▸ EXCERPTED RECORDS:
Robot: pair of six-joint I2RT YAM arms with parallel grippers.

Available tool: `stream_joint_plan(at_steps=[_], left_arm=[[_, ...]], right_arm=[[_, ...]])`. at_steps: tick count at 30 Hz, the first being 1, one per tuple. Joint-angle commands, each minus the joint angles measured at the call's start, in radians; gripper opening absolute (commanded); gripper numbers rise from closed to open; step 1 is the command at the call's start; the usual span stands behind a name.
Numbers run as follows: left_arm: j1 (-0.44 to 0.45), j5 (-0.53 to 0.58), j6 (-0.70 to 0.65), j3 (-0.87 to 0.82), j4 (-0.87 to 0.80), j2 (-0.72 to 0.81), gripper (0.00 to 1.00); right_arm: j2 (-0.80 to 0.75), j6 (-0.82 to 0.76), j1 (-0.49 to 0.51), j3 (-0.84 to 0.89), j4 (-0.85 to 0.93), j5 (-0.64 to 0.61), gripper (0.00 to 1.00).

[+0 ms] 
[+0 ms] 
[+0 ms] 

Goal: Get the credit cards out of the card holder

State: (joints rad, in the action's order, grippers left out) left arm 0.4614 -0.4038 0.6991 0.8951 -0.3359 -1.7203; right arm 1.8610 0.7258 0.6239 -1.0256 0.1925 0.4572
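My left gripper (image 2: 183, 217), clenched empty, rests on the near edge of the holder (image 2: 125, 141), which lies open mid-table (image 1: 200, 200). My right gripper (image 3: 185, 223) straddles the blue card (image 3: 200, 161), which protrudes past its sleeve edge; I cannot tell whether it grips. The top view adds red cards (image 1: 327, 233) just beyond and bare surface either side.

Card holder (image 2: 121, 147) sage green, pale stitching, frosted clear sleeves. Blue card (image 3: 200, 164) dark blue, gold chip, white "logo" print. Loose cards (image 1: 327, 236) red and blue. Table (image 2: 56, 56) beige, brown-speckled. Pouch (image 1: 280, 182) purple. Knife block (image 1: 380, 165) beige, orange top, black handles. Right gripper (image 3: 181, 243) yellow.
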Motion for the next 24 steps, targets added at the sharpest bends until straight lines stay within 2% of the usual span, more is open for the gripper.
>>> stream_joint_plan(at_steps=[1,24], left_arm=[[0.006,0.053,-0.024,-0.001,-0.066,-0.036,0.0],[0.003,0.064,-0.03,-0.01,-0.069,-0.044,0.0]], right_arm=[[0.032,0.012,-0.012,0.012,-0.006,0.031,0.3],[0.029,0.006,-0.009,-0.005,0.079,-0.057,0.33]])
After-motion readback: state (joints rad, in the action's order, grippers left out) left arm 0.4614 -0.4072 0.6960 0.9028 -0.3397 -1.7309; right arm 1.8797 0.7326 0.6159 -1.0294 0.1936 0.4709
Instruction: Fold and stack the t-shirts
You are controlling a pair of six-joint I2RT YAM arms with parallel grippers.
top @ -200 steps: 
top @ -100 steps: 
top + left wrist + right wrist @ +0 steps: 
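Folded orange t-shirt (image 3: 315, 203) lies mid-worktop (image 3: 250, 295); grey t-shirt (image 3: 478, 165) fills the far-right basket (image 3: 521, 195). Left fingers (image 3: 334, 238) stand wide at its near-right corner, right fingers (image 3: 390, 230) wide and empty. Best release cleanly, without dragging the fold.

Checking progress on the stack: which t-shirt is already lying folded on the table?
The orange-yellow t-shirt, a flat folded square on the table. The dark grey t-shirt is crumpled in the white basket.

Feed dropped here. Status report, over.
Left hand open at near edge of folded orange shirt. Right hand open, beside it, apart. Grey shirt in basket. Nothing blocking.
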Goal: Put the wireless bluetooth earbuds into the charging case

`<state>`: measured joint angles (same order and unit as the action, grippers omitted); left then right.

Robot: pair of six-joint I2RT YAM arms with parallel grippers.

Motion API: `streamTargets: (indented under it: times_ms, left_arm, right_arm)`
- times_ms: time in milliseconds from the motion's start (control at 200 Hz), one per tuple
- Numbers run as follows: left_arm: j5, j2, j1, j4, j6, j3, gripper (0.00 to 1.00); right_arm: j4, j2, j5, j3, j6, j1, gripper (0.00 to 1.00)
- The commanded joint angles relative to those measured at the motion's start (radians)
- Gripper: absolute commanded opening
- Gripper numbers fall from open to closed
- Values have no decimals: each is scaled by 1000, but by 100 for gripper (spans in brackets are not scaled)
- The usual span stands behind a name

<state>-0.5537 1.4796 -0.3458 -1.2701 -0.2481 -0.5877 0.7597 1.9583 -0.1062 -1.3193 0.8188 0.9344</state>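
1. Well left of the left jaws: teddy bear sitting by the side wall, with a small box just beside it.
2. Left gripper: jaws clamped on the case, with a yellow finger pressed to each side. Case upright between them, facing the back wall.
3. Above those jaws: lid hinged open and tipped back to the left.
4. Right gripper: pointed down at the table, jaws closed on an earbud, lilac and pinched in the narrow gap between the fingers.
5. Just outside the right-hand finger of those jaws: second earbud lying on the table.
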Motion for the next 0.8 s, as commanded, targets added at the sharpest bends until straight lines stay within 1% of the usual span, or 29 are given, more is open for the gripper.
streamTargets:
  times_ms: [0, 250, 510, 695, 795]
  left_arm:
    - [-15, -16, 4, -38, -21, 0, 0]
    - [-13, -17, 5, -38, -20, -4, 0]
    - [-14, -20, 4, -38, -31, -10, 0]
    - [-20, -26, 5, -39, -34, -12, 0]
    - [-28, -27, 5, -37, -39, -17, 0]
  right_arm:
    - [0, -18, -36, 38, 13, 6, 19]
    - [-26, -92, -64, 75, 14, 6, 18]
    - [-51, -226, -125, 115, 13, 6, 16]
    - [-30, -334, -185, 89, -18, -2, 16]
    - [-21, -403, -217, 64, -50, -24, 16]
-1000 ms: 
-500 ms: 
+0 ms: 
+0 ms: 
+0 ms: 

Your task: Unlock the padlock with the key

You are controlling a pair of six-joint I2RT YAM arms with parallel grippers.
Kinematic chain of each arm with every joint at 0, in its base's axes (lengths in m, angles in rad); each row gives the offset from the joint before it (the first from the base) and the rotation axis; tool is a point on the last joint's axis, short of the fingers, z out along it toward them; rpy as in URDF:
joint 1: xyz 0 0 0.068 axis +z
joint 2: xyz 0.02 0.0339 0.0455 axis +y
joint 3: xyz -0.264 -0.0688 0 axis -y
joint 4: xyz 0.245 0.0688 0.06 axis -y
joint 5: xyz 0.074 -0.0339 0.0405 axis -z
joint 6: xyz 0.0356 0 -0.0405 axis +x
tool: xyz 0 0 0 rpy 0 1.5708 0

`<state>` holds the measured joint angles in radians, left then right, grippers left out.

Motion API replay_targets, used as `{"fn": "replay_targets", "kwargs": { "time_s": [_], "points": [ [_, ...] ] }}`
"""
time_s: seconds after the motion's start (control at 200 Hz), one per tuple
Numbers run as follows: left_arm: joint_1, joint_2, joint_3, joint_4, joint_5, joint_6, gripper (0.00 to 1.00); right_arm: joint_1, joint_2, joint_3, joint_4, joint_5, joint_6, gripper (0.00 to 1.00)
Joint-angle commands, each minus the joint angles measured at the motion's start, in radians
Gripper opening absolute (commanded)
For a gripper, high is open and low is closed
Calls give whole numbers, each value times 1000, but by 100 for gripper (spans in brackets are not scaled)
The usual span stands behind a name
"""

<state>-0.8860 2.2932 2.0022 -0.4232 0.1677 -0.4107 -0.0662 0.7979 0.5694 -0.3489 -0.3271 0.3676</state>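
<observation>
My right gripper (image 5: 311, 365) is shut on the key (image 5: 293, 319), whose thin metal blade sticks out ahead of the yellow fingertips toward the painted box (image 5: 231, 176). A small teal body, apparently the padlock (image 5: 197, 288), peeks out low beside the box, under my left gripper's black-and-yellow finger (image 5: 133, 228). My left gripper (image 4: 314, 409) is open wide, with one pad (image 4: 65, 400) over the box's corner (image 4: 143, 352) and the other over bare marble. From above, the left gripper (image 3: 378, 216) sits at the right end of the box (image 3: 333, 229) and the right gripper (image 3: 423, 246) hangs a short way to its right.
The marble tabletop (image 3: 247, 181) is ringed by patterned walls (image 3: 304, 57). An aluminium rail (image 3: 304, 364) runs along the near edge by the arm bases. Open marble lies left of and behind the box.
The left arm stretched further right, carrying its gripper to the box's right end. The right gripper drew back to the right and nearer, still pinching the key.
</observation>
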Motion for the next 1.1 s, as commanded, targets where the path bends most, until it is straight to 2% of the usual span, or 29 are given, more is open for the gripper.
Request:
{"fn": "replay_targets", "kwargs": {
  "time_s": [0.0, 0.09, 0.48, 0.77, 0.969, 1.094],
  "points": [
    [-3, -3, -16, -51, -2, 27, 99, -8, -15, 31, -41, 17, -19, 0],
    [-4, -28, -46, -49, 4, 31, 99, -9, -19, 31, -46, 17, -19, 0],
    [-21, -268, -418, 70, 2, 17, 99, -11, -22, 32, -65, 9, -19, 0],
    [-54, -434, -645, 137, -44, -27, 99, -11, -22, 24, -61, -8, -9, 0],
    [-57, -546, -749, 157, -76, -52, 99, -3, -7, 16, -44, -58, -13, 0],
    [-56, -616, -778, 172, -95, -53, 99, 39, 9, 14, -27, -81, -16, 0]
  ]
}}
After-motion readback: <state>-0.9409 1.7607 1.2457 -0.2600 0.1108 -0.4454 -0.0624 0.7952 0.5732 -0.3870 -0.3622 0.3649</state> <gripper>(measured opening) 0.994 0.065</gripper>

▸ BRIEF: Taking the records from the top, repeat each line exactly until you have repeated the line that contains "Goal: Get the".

▸ SOLUTION TO THIS TASK:
Robot: pair of six-joint I2RT YAM arms with parallel grippers.

Available tool: `stream_joint_plan(at_steps=[_], left_arm=[[_, ...]], right_arm=[[_, ...]])`. at_steps: tick count at 30 Hz, the first being 1, one per tuple. Joint-angle commands, each minus the joint angles measured at the call's start, in radians; gripper opening absolute (commanded); gripper numbers rise from closed to open; step 1 is the command at the call's start; the usual span stands behind a name.
Numbers run as follows: left_arm: j1 (-0.44 to 0.45), j5 (-0.53 to 0.58), j6 (-0.70 to 0.65), j3 (-0.87 to 0.82), j4 (-0.87 to 0.80), j2 (-0.72 to 0.81), gripper (0.00 to 1.00); right_arm: j2 (-0.80 to 0.75), j6 (-0.82 to 0.76), j1 (-0.49 to 0.51), j3 (-0.84 to 0.89), j4 (-0.85 to 0.93), j5 (-0.64 to 0.61), gripper (0.00 to 1.00).

[+0 ms] 
[+0 ms] 
[+0 ms] 

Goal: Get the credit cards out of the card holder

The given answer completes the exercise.